For those who don’t know, I’m a Mizzou (University of Missouri) grad, and a proud one at that. I went there for the top-notch J-school, but I also was in Marching Mizzou and thus went to every home football game, a few away games and both bowl games while I was a student. And yes, I still know all the words to the fight songs.
So when Mizzou defensive end/NFL prospect Michael Sam announced to the world a few weeks ago that he was gay, I had more than average interest in the story for several reasons. Sam was one of several players with standout seasons for the Tigers and I had been hoping the Patriots might pick him up in the draft because he seemed like the type of person that fits well with the Pats. (Yes, yes, Jets fans, I hear you mocking.) Also, he’s a fellow Tiger. Finally, this was somebody who was taking a gutsy step to be true to himself, even though it might cost him come draft time. He’s not a top-10 pick, or even a first-day pick. He’s a mid-round or late-round pick who doesn’t fit neatly into a pro position.
One comment Sam made in his initial interviews that has stuck with me was when he said that after everything he’d been through growing up, coming out was nothing.
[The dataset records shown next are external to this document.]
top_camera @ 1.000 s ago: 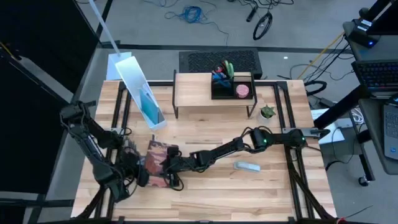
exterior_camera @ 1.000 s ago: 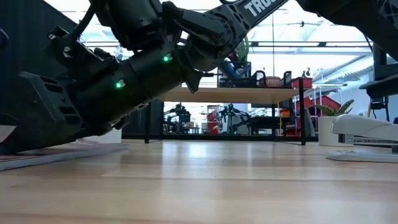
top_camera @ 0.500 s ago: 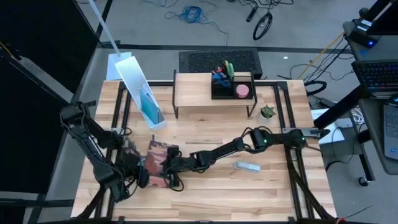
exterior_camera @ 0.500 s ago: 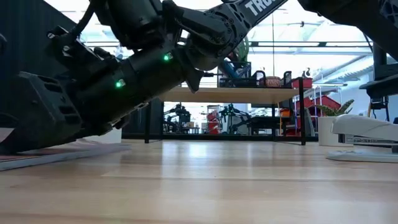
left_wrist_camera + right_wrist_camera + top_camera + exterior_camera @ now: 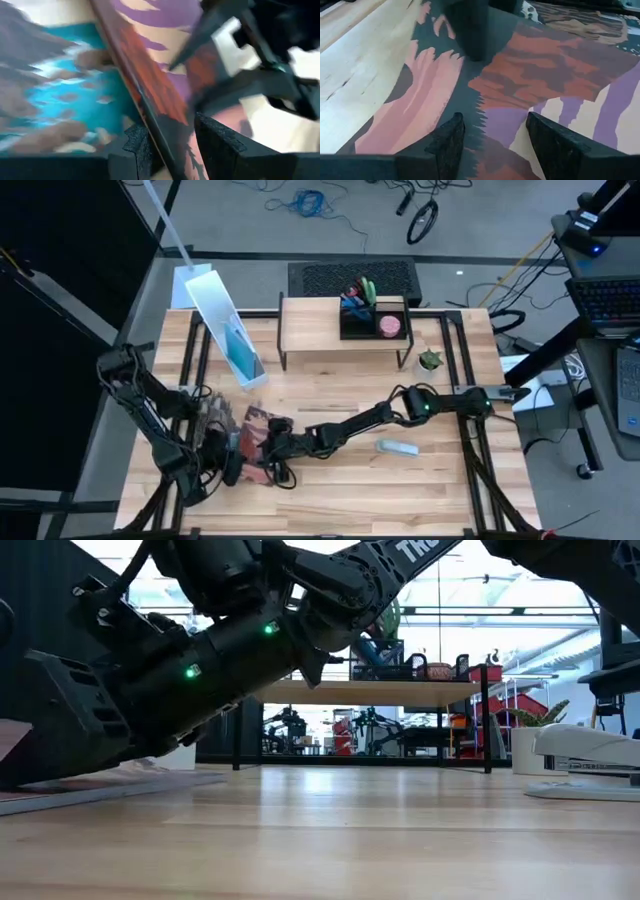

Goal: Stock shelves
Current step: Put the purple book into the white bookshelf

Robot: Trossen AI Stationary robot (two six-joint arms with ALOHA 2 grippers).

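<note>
My left hand (image 5: 222,463), pinching the magazine's (image 5: 252,442) edge, has tipped it up off the desk (image 5: 330,490); my right hand (image 5: 272,452), fingers apart, steadies the cover.

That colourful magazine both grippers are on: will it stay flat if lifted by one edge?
Probably not. The magazine looks thin, and its cover already lifts near the left gripper, whose fingers pinch one edge, so it likely droops. Its printed cover looks smooth, so the open right gripper may slide on it.
</note>
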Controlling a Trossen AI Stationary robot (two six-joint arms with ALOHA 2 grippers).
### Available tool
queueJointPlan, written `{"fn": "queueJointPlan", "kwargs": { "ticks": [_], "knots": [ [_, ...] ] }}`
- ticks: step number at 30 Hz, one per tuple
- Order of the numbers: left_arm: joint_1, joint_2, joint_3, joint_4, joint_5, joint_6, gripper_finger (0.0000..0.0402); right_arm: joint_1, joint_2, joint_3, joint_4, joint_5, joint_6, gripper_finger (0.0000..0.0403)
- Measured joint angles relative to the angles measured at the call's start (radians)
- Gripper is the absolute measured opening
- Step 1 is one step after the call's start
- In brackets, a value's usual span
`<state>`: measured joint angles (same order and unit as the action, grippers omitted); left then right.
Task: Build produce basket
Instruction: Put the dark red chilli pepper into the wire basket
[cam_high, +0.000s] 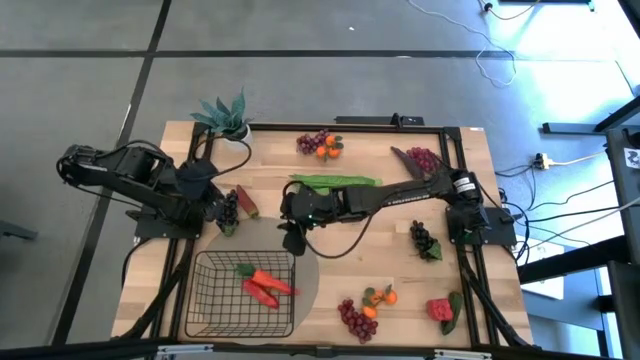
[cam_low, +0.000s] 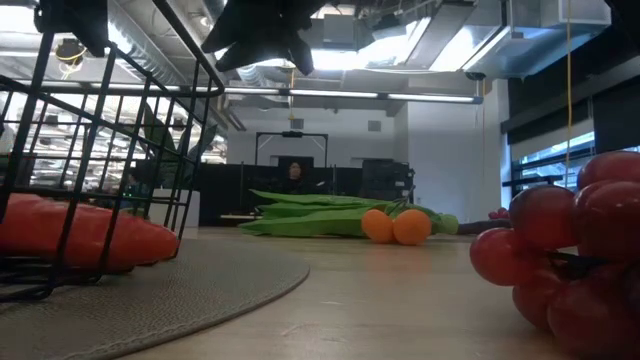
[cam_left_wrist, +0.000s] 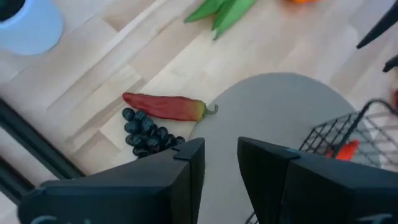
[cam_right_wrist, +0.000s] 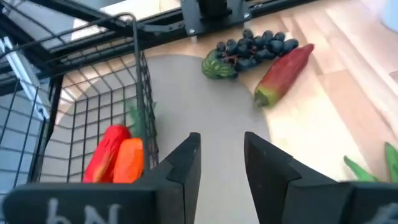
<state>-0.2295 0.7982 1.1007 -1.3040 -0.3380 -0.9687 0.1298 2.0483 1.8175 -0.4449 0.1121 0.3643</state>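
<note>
The wire basket (cam_high: 215, 300) stands on a grey round mat (cam_high: 310, 270) at the near left. An orange carrot (cam_high: 262, 278) and a red pepper (cam_high: 262, 294) lie inside it. A second red pepper (cam_left_wrist: 165, 107) and a dark grape bunch (cam_left_wrist: 146, 134) lie on the wood just beyond the mat's far left edge. My left gripper (cam_left_wrist: 221, 152) hovers open above them, nothing between its fingers. My right gripper (cam_right_wrist: 221, 146) is open and empty over the mat, by the basket's far right corner (cam_right_wrist: 134, 25).
Long green bean pods (cam_high: 335, 182) lie mid-table. More produce sits around: grapes with tangerines (cam_high: 320, 145) far, purple grapes (cam_high: 422, 158) and dark grapes (cam_high: 425, 240) right, red grapes with tangerines (cam_high: 365, 310) and a strawberry (cam_high: 440, 308) near right. A potted plant (cam_high: 225, 115) stands far left.
</note>
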Motion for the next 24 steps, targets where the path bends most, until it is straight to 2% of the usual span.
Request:
{"fn": "queueJointPlan", "kwargs": {
  "ticks": [3, 8, 17, 24],
  "knots": [
    [0.000, 0.008, 0.000, -0.005, -0.020, -0.068, 0.0085, -0.016, -0.002, 0.000, 0.007, -0.013, -0.002, 0.0108],
    [0.020, 0.037, 0.000, -0.038, -0.026, -0.195, 0.0085, -0.049, -0.002, 0.000, 0.000, -0.097, 0.053, 0.0108],
    [0.104, 0.134, 0.000, -0.048, -0.024, -0.231, 0.0085, -0.095, -0.002, 0.000, -0.038, -0.115, -0.033, 0.0108],
    [0.200, 0.206, 0.000, -0.050, 0.062, -0.351, 0.0085, -0.127, -0.002, 0.000, -0.187, -0.132, -0.137, 0.0108]
  ]
}}
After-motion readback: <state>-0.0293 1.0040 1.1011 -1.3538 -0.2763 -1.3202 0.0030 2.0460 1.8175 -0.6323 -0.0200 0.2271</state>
If you’re not familiar with his story, there are some great profiles out there of him. But the short version is that he’s one of eight kids. Three are dead, two are in jail. His parents are separated, and when he goes home to his small town in Texas, he stays with friends. He lived more with friends’ families than at home when he was in high school, too, which says a lot about his family life. He decided he didn’t want to go down the same route as his brothers and football would be his way out. He’s now the first person in his family to graduate from college. He’s never been in trouble with the law. And no matter what else people have said about him, everybody who knows him agrees he’s mature, poised, full of character and a strong leader.
That’s the backstory that makes who he is and what he’s accomplished resonate so much more. Most kids with the hurdles he’s faced would not have even made it to college, much less excelled the way he has. And it makes his comment about coming out ring true.
When I was first playing around in the Exeter universe, I knew what Dan Reilly was like as an adult, but I didn’t know how he got that way. One thing I did know was that for him to have been out as early as he was, given his age (mid-30s in present-day time) there had to be a good reason. There had to be something that explained that. As I poked around and got to know the characters better, the marsh story came up and I realized that it explained a lot. By the time Dan chose to come out, he’d already faced down something much scarier, and, as we learn in All That Is Necessary, he had seen the possible consequences of staying in the closet. His backstory is extreme, even if you’re used to the mob tales that permeate southern New England. But so is Michael Sam’s. Neither one relates to their sexual orientation, but their experiences influence them in all aspects of their life.
The whole point of backstory is that who we are and what we’ve experienced shapes us as people. From what Michael Sam has chosen to share of his backstory, and what’s been reported in the past two weeks, we can see how he got to where he is today. They’re a key part of his story. As I learned more about Dan as a character, I realized that without his past — without the mob and Uncle Billy and Liz and the rest of his family — he wouldn’t be who he is.
Dan Reilly is fictional. Michael Sam is very real. But they both show how our backstories, our past, shape us in all sorts of ways.